December 6, the Historic Durgapur Liberation Day. On this day in 1971, the Damal boys of Bengal, in collaboration with the Indian Allies, liberated Durgapur on the border of Netrokona in a bloody battle.

History 
During the war of liberation a strong Pakistan army base was established at Birishiri in the missionary area of Durgapur under the leadership of Major Sultan of the Pakistani aggressor forces. Sitting here, the Pakistan army, with the help of Bengali brokers, al-badrs and razakars, controlled the Durgapur Sadar, the border areas of Kalmakanda, Lengura, Nazirpur and Vijaypur in Durgapur. At the same time, people were killed in the slaughterhouse of Birishiri in the dark of night.

Martyr 
Among those killed first were Durgapur Krishan College principal Arj Ali, former headmaster Ashutosh Sanyal, MKCM Pilot Government High School headmaster Abdul Awal, Durgapur MNA Purakandulia Union resident Gouranga Chandra Saha, Kullagarh Union chairman. Ali Hossain is significant.

Freedom Fighters 
Durgapur Upazila Freedom Fighter Commander Ruhul Amin Chunnu said that on May 4, 1971, two Pakistani soldiers went to Gaokandia village and tried to rape a woman, but the villagers led by Chhotuni hacked them to death. Due to this, on 5 May, a group of Pakistan army from Birishiri Cantonment went to Gaokandia village and killed 19 villagers including common people by entering a house and shooting and burning them. Besides, Dildar Hossain, a student of Susang Degree College, Imam Hossain, a farmer, Billal Hossain and many others were killed.
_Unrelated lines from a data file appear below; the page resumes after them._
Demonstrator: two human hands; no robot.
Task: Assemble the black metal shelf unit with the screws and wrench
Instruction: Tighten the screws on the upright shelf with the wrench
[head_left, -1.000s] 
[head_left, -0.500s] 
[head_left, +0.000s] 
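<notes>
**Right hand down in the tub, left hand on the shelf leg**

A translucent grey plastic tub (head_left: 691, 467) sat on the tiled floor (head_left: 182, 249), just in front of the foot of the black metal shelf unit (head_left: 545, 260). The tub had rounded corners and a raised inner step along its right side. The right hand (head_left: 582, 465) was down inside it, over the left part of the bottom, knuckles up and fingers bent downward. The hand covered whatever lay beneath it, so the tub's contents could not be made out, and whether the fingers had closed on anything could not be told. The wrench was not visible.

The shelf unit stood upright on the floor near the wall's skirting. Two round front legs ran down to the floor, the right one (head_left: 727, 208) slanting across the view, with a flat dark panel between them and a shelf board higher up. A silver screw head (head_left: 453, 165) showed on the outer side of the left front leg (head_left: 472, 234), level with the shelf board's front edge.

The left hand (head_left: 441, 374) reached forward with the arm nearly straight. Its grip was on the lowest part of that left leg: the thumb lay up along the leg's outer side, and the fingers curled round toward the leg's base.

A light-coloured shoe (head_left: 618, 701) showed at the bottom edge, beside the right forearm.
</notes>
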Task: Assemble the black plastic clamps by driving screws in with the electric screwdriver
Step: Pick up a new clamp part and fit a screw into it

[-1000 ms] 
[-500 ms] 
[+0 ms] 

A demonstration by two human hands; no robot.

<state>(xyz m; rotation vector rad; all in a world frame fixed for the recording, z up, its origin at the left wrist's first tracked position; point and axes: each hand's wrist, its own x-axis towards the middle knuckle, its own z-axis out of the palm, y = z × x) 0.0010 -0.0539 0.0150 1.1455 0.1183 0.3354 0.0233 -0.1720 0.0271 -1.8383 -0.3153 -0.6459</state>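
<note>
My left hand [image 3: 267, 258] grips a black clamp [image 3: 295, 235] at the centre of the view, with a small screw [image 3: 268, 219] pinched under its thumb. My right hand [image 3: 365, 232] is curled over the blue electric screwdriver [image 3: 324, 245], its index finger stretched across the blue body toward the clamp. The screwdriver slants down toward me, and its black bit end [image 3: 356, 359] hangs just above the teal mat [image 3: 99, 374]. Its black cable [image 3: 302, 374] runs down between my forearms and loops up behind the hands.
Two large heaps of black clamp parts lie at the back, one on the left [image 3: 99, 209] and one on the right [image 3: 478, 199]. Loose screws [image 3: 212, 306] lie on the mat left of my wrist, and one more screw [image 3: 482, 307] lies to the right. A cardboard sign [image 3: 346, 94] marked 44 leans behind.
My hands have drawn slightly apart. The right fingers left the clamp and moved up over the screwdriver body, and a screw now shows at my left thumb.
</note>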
He further said that Santosh Biswas, a heroic freedom fighter commander, was shot dead by Pakistanis while coming forward after killing 10 Pakistani soldiers in a brushfire of the Mukti Bahini near Vijaypur. Shaheed Santosh Park was built in Durgapur Sadar after his name. Sudhir Hajong and Abdul Jabbar were two more martyrs in the war of liberation at Durgapur.

Liberation War Memorial Sculpture 
Liberation War Memorial Sculpture (Bengali: মুক্তিযুদ্ধের স্মৃতি ভাস্কর্য) is a sculpture made by Mahmudul Hasan Shohag in 2010. It is (15 feet) high and is located in Durgapur.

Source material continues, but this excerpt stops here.